Cuando Moisés promulgó los Diez Mandamientos, se encontraba en el pináculo de su triunfo. A pesar de lo vitalmente importante que fue esta etapa de su carrera, su continua tarea fue la de dirigir a sus vacilantes seguidores hacia la Tierra Prometida.
Como sus responsabilidades habían aumentado, el Señor le permitió seleccionar setenta hombres de entre “los ancianos del pueblo.. .” para delegar en ellos parte de su responsabilidad (ver Números 11:24, 25); pero, aún con este respaldo adicional, fue acosado por las dudas y consultas del pueblo.
Al considerar los postreros años de Moisés, es importante distinguir ciertos aspectos de la organización que él estableció. Estrechamente relacionada con la promulgación de la ley estuvo la preparación del arca, un cofre sagrado en el que se preservaban las tablas de la ley y que era guardado en el tabernáculo, o tienda, un santuario portátil (ver Éxodo 25:8, 9), utilizado principalmente durante la jornada por el desierto y descrito especialmente en los capítulos finales del libro del Éxodo.
Para los hebreos, el tabernáculo, y su parte más sagrada, el arca, eran algo más que meros símbolos de Dios; ellos los veían como señales de Su verdadera presencia y poder. Estrechamente asociado con el arca y el tabernáculo estaba el concepto del Shekinah (derivado del hebreo shakan — morar), la morada de la Deidad. El Shekinah — o Lugar Santísimo — bien podría ser descrito como el resplandor o gloria de la eterna presencia divina, guiando y guardando a los hebreos en sus jornadas (ver Números 9:15–23; 10:33–36).
El libro de Números (capítulo 13) relata que Moisés por mandato de Dios, envió a doce representantes, uno por cada tribu de Israel, a examinar la tierra de Canaán. A los cuarenta días regresaron con la noticia de que aquella tierra producía fruta en abundancia, además de “leche y miel”.
La meta de la larga y ardua jornada de la esclavitud a la libertad parecía que ya podía alcanzarse fácilmente. Caleb y Josué gozosamente afirmaron que las fuerzas israelitas podrían rápidamente conquistar las numerosas tribus de Canaán y dominar sus ciudades. “Subamos luego, y tomemos posesión de ella”, gritó Caleb, “porque más podremos nosotros que ellos”.
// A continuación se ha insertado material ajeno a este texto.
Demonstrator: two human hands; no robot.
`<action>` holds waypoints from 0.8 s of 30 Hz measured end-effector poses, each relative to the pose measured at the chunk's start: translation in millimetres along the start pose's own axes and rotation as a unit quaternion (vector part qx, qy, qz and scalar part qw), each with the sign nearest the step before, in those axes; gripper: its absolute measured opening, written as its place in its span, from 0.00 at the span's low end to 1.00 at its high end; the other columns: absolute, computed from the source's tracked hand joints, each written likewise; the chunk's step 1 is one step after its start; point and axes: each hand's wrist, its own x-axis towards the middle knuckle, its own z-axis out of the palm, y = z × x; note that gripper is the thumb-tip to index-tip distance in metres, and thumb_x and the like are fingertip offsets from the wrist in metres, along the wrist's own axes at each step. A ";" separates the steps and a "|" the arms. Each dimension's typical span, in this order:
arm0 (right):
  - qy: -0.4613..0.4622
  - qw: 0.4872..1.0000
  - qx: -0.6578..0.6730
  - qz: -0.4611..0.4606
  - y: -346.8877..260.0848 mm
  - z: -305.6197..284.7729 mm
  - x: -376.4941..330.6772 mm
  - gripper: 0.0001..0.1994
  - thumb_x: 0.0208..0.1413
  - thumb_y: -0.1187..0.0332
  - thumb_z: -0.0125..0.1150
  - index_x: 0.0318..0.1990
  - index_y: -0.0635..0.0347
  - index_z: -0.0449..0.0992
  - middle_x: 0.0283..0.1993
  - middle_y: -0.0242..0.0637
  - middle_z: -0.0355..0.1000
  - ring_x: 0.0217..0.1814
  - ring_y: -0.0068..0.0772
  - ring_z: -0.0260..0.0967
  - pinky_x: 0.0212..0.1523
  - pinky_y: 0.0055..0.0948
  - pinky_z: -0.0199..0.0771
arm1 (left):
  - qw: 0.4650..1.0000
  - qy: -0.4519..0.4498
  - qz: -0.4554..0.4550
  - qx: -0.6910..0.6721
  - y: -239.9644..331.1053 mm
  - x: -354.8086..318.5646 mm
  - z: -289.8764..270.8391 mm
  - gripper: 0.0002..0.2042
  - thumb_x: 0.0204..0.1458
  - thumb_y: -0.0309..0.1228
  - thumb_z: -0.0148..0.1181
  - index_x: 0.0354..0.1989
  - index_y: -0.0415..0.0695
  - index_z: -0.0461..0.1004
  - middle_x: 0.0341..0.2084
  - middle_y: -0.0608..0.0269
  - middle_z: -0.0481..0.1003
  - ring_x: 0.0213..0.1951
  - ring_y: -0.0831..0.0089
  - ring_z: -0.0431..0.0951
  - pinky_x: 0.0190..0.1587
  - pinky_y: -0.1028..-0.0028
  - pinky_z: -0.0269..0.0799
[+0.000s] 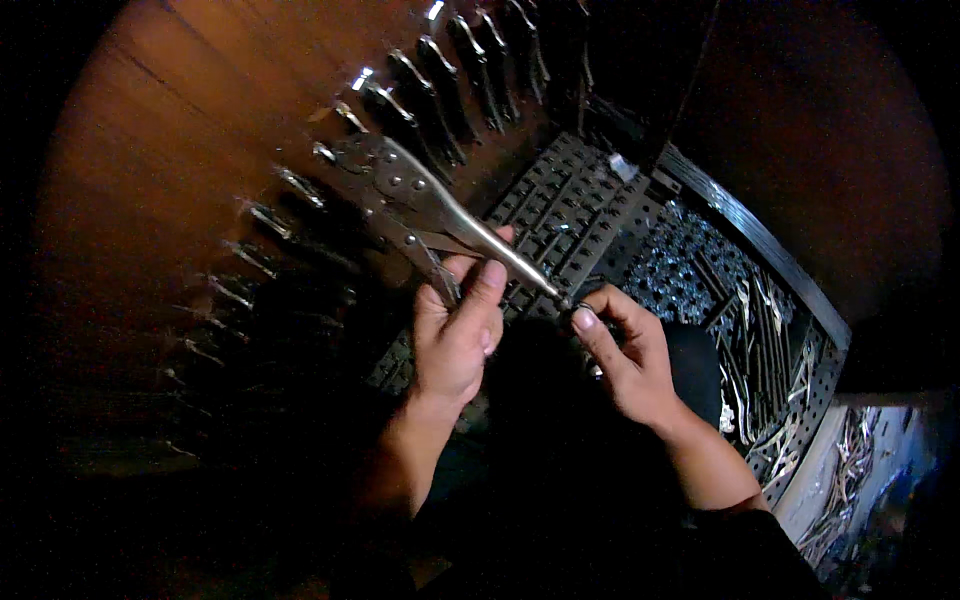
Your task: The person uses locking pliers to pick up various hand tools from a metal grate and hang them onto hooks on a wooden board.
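brown wall (150, 200) backs the pliers (445, 210), left hand (455, 345) gripping them, right hand (635, 365) pinching their end (565, 302): likely screw-fitting, needing steady turning.

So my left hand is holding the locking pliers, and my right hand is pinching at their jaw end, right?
Not quite. The head view shows your right hand pinching at the handle end, not the jaw end. Your left hand is indeed holding the locking pliers.

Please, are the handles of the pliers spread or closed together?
Spread: the long handle and short handle diverge, leaving a visible gap near the left hand.
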 end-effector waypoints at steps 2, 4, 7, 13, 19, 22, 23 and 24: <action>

Sin embargo, los diez espías restantes contrarrestaron la positiva apreciación de Caleb y Josué con argumentos de temor, duda, demora y una indebida desestimación de sí mismos. Se consideraron no más grandes que langostas, incapaces de hacer frente a los problemas de Canaán. La gigantesca estatura de sus oponentes y la reputada invulnerabilidad de sus ciudades fortificadas, todo contribuyó al cuadro desalentador presentado por la mayoría de los espías. Esta información fue rápidamente aceptada por la gente, quienes murmurando contra Moisés y sus partidarios, procedieron a planear una ignominiosa retirada a Egipto.
Esta abierta rebelión trajo sobre todos ellos el severo castigo de que los meros cuarenta días que pasaron los espías reconociendo y observando la tierra, serían ahora seguidos de cuarenta años de un vagar a la ventura hasta que todos los hebreos adultos de esa generación fallecieran, excepto Caleb y Josué.
Durante este prolongado período de prueba, Moisés, aún fiel a su pueblo y, por encima de todo, a su Dios, reanimaba repetidamente a los israelitas en su lento y tortuoso progreso, hasta que al fin alcanzaron, junto con él, las fronteras de la Tierra Prometida.
Mientras que a él mismo no le fue permitido entrar a ella (ver Números 20:12), había cumplido sin temor la tarea que se le había encomendado. La mansedumbre por la que fue ensalzado (ver Números 12:3) no incluía timidez sino que puede más bien ser clasificada como humildad desinteresada. Conocido mejor como un caudillo y legislador sin igual, también fue recordado como un profeta (ver Deuteronomio 18:15; Oseas 12:13), a la vez que compartió con Abraham el alto honor de ser llamado amigo de Dios (ver Isaías 41:8; Éxodo 33:11).